TRY IT:
Give back, character for character, the line that includes "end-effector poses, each" and all lines beneath it in the data.

DATA SECTION:
+ + + + +
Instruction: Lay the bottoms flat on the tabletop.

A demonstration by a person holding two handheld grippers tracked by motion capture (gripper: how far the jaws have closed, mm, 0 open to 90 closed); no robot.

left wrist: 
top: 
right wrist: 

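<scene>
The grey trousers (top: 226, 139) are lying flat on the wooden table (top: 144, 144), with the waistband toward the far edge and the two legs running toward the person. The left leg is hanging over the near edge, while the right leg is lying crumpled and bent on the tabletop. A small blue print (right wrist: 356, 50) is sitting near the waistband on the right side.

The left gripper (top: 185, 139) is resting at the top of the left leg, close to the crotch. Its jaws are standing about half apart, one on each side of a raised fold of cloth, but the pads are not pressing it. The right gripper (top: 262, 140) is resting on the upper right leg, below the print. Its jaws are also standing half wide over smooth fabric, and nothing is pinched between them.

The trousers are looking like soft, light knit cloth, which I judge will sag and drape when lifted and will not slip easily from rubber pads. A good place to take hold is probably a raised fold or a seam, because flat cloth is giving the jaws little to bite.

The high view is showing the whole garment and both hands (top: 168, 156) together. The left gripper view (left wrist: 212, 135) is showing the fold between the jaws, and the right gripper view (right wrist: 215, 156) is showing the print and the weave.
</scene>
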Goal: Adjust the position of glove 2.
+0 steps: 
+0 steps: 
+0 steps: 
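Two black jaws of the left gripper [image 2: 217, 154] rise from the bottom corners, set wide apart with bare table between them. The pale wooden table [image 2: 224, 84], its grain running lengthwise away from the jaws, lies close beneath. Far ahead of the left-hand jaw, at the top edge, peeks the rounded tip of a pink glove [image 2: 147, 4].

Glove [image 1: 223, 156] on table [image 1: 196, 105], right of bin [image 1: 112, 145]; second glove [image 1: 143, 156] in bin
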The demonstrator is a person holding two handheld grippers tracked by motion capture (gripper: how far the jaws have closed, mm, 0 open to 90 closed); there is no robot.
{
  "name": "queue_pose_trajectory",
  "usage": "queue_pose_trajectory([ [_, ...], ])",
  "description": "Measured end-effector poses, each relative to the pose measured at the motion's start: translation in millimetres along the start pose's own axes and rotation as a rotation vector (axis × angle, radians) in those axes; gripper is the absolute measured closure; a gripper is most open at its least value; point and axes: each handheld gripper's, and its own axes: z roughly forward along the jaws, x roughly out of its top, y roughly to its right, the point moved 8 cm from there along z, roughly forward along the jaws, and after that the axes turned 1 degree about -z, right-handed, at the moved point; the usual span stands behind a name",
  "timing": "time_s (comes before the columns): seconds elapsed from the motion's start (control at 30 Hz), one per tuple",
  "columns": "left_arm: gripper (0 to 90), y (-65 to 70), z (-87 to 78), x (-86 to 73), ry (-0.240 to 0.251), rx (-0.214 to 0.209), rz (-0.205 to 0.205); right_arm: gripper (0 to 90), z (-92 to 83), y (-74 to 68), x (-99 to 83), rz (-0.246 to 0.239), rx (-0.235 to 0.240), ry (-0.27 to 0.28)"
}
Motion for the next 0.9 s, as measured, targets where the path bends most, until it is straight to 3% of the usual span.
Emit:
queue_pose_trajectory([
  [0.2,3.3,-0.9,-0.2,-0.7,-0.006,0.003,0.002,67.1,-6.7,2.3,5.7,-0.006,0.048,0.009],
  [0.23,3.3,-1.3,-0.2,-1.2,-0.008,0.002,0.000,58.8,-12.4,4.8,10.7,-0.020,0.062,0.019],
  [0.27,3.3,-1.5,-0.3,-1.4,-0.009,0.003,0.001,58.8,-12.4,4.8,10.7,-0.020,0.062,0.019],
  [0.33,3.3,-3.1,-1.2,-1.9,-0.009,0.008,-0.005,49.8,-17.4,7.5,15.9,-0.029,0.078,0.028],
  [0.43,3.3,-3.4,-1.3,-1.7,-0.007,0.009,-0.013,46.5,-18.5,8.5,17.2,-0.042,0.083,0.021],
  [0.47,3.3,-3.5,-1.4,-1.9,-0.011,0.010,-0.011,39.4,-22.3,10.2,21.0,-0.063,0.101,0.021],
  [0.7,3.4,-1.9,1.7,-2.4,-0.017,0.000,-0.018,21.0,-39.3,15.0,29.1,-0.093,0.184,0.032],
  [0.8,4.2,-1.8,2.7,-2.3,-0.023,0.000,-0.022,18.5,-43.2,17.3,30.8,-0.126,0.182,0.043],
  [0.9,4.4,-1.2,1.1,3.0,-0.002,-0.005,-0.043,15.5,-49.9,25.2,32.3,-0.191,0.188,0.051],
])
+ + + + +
ANSWER BELOW:
  "description": "Measured end-effector poses, each relative to the pose measured at the motion's start: translation in millimetres along the start pose's own axes and rotation as a rotation vector (axis × angle, radians) in those axes; gripper is the absolute measured closure; a gripper is most open at its least value; point and axes: each handheld gripper's, and its own axes: z roughly forward along the jaws, x roughly out of its top, y roughly to its right, the point moved 8 cm from there along z, roughly forward along the jaws, and after that the axes turned 1 degree about -z, right-handed, at the moved point; the usual span stands behind a name",
  "timing": "time_s (comes before the columns): seconds elapsed from the motion's start (control at 30 Hz), one per tuple",
  "columns": "left_arm: gripper (0 to 90), y (-65 to 70), z (-87 to 78), x (-86 to 73), ry (-0.240 to 0.251), rx (-0.214 to 0.209), rz (-0.205 to 0.205); right_arm: gripper (0 to 90), z (-92 to 83), y (-74 to 68), x (-99 to 83), rz (-0.246 to 0.239), rx (-0.235 to 0.240), ry (-0.27 to 0.28)"
}
Motion for the next 0.9 s, as measured, targets where the path bends most, until it is straight to 3% of the usual span.
Emit:
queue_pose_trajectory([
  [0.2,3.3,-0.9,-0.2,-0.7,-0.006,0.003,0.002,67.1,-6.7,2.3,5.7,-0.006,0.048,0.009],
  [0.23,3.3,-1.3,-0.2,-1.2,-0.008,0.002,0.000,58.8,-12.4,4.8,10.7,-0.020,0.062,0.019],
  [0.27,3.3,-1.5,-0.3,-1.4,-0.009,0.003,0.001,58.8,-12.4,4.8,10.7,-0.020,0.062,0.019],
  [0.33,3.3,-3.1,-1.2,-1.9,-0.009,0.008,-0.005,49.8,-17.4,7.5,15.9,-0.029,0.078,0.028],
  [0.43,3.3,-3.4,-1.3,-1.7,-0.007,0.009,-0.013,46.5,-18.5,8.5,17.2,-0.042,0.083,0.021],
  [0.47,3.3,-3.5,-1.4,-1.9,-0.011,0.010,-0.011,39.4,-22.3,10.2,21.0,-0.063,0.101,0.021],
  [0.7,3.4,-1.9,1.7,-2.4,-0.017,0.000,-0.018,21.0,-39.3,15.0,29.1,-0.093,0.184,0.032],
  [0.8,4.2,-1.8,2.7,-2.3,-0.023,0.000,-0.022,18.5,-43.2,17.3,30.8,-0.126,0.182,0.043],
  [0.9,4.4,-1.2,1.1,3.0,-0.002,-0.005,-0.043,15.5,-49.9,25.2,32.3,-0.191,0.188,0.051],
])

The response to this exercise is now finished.